* _Dataset extract_:
= Beginning of Section =
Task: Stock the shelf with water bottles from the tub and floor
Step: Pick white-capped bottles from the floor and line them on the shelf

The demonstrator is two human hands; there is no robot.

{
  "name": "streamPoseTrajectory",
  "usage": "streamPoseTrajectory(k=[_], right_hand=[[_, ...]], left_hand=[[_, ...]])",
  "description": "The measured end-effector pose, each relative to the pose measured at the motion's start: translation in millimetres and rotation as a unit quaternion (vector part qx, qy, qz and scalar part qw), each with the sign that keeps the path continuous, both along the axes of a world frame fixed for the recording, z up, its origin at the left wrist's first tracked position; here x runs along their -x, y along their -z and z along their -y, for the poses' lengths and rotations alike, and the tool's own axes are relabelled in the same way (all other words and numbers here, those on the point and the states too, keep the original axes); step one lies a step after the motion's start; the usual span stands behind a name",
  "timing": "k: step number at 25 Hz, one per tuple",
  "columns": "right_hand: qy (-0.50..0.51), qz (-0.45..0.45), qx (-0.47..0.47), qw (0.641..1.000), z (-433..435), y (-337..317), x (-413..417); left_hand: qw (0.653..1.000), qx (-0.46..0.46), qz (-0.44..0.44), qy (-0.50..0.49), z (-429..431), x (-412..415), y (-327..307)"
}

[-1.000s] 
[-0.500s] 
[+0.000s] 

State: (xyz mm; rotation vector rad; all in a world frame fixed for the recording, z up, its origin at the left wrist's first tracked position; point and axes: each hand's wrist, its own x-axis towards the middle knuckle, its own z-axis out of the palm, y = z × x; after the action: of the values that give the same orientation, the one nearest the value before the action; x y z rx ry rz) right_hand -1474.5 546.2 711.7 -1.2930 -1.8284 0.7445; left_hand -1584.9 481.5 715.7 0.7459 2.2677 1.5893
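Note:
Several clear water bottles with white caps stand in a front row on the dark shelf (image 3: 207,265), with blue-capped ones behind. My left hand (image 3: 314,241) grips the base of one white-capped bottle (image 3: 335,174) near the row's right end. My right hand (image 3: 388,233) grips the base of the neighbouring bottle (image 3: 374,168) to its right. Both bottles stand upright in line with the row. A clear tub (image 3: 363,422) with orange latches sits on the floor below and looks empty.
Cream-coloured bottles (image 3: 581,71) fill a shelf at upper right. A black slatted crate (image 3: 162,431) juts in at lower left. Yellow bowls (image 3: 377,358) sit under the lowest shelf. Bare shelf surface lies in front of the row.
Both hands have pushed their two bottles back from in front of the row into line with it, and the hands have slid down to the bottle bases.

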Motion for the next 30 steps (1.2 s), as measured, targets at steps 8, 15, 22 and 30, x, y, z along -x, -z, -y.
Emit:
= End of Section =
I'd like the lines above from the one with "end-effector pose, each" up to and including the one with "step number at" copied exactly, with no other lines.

* _Response below_:
  "description": "The measured end-effector pose, each relative to the pose measured at the motion's start: translation in millimetres and rotation as a unit quaternion (vector part qx, qy, qz and scalar part qw), each with the sign that keeps the path continuous, both along the axes of a world frame fixed for the recording, z up, its origin at the left wrist's first tracked position; here x runs along their -x, y along their -z and z along their -y, for the poses' lengths and rotations alike, and the tool's own axes are relabelled in the same way (all other words and numbers here, those on the point and the states too, keep the original axes); step one lies a step after the motion's start; the usual span stands behind a name",
  "timing": "k: step number at 25 Hz, one per tuple",

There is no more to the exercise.